The Amherst College Class of 1966 returned to campus this week for its 50th reunion. Though he has been gone for 46½ years, Bloom is anything but forgotten. One reunion session was dedicated to his stewardship of the student newspaper. Another focused on the walkout of their graduation.
“If I had things to do over again, I would have loved to have known him better,” said Paul Bloom, Marshall’s classmate and near namesake. “I think I missed a lot.”
Ray Mungo, who lives in California, is still asked occasionally about his co-founder of the Liberation News Service. The dedication of Mungo’s 1970 classic, “Famous Long Ago” — a book reprinted four years ago by the University of Massachusetts Press — is haunting:
This is dedicated to Marshall Irving Bloom (1944-1969), who was too good to be also wise. Some months after I completed this manuscript, Marshall went to the mountain-top and, saying, “Now I will end the whole world,” left us confused and angry, lonely and possessed, inspired and moved but generally broken.

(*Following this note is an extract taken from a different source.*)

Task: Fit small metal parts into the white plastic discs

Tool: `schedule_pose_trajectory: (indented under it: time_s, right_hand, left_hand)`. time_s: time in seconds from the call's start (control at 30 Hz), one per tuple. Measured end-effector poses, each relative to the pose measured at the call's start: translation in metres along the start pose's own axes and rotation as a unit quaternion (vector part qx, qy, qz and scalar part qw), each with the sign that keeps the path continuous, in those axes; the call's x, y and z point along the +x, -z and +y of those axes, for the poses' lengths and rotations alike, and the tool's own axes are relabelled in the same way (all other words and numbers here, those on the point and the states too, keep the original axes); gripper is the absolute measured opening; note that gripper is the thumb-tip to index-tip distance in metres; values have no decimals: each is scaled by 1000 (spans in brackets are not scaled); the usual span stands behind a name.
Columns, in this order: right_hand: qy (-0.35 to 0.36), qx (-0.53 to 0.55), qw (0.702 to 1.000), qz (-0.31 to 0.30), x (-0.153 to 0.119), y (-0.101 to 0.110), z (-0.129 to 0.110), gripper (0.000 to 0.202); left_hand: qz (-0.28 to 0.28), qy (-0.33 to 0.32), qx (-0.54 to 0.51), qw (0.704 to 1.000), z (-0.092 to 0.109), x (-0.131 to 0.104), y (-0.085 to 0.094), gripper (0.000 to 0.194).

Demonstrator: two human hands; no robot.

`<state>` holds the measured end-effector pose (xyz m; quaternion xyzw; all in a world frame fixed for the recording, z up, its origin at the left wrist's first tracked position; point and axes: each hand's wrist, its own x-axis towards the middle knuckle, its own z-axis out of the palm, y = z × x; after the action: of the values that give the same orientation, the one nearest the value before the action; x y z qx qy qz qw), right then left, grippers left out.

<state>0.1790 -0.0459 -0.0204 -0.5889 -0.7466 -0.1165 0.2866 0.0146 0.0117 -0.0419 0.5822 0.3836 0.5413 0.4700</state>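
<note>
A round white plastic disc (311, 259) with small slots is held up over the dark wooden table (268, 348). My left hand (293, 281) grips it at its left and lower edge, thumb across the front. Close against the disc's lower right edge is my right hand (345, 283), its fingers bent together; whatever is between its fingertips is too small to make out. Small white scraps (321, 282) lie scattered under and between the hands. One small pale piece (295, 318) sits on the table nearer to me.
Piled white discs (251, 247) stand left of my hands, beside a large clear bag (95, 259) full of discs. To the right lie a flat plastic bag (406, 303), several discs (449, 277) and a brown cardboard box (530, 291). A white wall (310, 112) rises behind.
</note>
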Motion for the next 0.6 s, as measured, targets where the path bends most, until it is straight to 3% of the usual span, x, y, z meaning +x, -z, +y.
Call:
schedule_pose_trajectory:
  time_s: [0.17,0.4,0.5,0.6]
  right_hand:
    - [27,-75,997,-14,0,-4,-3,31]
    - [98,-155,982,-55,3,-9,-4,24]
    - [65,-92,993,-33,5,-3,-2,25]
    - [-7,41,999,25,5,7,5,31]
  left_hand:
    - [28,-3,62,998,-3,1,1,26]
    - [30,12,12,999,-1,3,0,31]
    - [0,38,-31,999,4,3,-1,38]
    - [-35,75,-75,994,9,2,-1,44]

The Montague Farm became the hub of anti-nuclear protest: the toppling of a nuclear weather tower by farm member Sam Lovejoy in 1974; the Clamshell Alliance antinuclear coalition, led in part by farm member Harvey Wasserman in 1976; and the planning of the No Nukes concerts at Madison Square Garden in 1979 (featuring Graham Nash, Jackson Browne, Bonnie Raitt, and Bruce Springsteen).
The commune continued in Montague until 2002. It is now the site of the Montague Retreat Center, where weddings are hosted in the refurbished barn, just across from the sagging old farmhouse where Bloom once lived.
A few miles away, Keller leaves Wendell Farm and heads for work most days at the old Victorian home in Turners Falls that is the office of Green Mountain Post Films. He and colleague Chuck Light have made several documentaries, dealing with subjects like anti-nuclear protest and communal living. Keller calls his office “the Bloom Institute of Media Studies.”
He keeps a trove of Bloom’s writings, and generously makes them available to researchers. In one room, over a fireplace, hangs a painting of Bloom made by former farm member Susan Mareneck. It depicts Bloom in his final days, bare-chested, hair swirling, eyes closed reflectively.
Keller smiles when asked about Bloom’s role in his life:
“I can still hear his voice. I can hear his opinion about things, his slant and his energy and his humor. It’s all still vivid.”
Once in awhile, Keller travels to the Montague Farm, out along the dirt road where a sign reads “No Outlet.” Earlier this month, it was quiet there, save for the sound of a gurgling stream. Spring was on its way.
The fiddlehead ferns were poking through the ground like green question marks.
Former Gazette staff writer Martin Dobrow is a professor of communications at Springfield College. Marshall Bloom is one of the central figures in his forthcoming book about civil rights.